WHAT THIS TASK INVOLVES: Copy out exactly the lines from the one containing "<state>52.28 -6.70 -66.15" to the end of the records below, both included, and nothing else.

WORKING DATA:
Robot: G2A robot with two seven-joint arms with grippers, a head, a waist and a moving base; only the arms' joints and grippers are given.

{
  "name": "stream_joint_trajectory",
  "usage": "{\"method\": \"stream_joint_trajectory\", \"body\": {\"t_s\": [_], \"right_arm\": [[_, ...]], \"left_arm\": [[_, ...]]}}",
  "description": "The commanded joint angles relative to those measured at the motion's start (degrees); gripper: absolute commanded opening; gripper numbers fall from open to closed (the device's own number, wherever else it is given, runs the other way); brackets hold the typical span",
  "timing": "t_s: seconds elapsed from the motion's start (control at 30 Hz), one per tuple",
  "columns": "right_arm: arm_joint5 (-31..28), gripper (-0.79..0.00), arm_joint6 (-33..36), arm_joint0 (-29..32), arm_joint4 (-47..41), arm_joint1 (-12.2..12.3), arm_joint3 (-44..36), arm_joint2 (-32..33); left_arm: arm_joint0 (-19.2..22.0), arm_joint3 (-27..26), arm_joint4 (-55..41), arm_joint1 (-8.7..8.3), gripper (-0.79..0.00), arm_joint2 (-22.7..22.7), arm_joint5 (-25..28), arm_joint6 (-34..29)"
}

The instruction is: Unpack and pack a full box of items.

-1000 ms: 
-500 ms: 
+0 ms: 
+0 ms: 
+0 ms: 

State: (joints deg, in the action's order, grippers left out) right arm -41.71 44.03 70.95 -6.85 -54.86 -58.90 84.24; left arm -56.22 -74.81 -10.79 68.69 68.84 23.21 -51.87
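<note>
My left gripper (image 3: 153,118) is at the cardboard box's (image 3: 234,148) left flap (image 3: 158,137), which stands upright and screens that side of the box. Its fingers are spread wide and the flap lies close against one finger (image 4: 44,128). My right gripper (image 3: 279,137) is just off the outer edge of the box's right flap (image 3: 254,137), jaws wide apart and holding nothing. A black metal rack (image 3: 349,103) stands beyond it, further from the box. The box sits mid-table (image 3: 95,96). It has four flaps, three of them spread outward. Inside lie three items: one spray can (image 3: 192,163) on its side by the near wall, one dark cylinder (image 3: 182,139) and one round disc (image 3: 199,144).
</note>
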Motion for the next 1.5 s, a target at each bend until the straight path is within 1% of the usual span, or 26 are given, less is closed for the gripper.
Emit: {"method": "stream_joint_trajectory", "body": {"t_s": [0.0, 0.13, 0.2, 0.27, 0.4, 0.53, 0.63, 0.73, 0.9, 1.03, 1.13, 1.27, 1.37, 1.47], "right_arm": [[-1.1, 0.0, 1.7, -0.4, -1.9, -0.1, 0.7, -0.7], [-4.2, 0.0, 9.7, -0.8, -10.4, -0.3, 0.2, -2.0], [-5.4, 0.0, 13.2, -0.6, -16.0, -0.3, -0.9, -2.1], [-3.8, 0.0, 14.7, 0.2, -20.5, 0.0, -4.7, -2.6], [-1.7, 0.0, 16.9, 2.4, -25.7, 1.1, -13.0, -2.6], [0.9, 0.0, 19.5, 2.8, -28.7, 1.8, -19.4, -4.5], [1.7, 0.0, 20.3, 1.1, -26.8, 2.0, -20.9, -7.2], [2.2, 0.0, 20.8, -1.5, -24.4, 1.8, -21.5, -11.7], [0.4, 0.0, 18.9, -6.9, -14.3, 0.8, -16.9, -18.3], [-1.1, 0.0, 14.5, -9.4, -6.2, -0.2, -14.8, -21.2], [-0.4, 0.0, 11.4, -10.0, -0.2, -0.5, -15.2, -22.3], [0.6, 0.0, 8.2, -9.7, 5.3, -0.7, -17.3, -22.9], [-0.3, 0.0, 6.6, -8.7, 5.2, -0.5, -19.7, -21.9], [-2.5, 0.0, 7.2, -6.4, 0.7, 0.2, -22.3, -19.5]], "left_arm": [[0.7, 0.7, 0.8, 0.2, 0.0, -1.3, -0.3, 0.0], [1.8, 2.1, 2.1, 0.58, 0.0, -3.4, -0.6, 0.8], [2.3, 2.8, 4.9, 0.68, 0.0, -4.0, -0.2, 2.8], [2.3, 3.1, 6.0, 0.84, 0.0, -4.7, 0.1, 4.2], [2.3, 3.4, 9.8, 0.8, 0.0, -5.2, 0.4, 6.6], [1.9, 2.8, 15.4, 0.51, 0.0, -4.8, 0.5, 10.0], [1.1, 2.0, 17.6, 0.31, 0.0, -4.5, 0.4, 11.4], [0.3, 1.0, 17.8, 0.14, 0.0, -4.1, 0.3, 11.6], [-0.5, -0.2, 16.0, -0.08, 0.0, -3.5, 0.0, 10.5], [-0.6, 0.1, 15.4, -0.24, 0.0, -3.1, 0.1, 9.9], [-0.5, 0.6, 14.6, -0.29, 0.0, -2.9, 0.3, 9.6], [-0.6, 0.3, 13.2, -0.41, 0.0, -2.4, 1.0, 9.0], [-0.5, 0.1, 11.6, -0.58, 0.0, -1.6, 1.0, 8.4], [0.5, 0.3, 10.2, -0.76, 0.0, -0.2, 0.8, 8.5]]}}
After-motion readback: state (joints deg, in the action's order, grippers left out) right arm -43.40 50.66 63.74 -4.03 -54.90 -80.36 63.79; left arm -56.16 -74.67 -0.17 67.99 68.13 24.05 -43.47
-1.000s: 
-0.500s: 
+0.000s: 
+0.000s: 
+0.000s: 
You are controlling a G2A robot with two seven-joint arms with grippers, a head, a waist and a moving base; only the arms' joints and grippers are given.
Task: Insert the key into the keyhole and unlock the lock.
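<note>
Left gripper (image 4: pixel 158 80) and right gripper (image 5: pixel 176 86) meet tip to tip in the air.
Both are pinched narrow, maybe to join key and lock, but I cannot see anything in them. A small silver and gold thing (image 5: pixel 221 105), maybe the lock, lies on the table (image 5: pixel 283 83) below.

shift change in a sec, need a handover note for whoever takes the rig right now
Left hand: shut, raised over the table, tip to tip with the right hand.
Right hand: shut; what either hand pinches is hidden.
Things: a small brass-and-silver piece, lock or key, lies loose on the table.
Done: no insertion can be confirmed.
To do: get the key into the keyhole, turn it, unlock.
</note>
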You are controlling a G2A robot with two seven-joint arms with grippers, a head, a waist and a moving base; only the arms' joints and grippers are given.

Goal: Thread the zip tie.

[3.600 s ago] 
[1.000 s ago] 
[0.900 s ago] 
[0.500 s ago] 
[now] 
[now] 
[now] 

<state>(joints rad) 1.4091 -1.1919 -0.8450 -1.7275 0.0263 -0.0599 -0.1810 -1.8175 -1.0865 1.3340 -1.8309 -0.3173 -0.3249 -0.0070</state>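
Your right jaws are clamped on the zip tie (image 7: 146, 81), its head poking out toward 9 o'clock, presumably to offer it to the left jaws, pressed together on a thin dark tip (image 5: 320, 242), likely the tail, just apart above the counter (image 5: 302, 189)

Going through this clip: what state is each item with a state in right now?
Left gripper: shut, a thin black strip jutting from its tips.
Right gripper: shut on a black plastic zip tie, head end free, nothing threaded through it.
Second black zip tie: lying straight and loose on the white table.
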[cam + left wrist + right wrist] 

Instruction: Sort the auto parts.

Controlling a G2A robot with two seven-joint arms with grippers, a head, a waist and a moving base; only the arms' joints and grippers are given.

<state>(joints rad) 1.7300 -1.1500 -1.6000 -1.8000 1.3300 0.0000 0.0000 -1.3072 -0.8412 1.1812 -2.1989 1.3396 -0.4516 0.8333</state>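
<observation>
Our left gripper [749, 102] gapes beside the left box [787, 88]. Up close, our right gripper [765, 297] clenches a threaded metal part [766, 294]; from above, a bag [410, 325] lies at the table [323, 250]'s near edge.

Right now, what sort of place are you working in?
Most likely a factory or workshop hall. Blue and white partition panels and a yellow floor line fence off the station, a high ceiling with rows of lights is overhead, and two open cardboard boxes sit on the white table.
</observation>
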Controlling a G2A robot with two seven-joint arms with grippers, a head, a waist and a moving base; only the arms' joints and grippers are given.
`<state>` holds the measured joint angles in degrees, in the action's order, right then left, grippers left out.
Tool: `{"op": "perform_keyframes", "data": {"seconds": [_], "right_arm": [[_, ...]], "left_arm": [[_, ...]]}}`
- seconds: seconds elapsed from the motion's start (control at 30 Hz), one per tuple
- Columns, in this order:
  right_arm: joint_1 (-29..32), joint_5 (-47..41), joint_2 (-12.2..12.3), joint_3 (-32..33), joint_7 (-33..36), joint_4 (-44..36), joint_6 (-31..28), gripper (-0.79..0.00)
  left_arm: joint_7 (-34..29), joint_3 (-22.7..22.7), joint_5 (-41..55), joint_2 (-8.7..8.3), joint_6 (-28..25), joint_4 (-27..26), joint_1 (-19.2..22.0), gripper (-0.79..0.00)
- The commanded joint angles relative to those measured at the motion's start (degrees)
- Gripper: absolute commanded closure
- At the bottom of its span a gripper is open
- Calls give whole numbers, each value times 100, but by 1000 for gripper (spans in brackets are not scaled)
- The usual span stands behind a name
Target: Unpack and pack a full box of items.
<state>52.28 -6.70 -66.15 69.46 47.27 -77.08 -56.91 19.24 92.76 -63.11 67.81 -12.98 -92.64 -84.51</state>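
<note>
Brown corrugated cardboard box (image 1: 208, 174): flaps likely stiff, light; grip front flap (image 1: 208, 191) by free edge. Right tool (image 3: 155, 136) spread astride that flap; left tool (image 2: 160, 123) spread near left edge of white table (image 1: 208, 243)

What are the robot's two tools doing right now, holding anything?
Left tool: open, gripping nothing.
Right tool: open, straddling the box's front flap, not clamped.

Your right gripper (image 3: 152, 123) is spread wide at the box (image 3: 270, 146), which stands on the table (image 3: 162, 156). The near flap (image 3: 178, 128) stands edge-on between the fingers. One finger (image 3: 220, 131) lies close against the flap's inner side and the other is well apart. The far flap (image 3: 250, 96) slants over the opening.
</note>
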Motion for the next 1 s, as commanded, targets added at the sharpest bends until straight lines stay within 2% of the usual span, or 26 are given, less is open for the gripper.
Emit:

OUTPUT OF THE EXERCISE:
<state>52.28 -6.70 -66.15 69.46 47.27 -77.08 -56.91 19.24 92.76 -63.11 67.81 -12.98 -92.64 -84.51</state>
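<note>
Brown corrugated cardboard box (image 1: 208, 174): flaps likely stiff, light; grip front flap (image 1: 208, 191) by free edge. Right tool (image 3: 155, 136) spread astride that flap; left tool (image 2: 160, 123) spread near left edge of white table (image 1: 208, 243)

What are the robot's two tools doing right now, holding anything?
Left tool: open, gripping nothing.
Right tool: open, straddling the box's front flap, not clamped.

Your right gripper (image 3: 152, 123) is spread wide at the box (image 3: 270, 146), which stands on the table (image 3: 162, 156). The near flap (image 3: 178, 128) stands edge-on between the fingers. One finger (image 3: 220, 131) lies close against the flap's inner side and the other is well apart. The far flap (image 3: 250, 96) slants over the opening.
</note>
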Motion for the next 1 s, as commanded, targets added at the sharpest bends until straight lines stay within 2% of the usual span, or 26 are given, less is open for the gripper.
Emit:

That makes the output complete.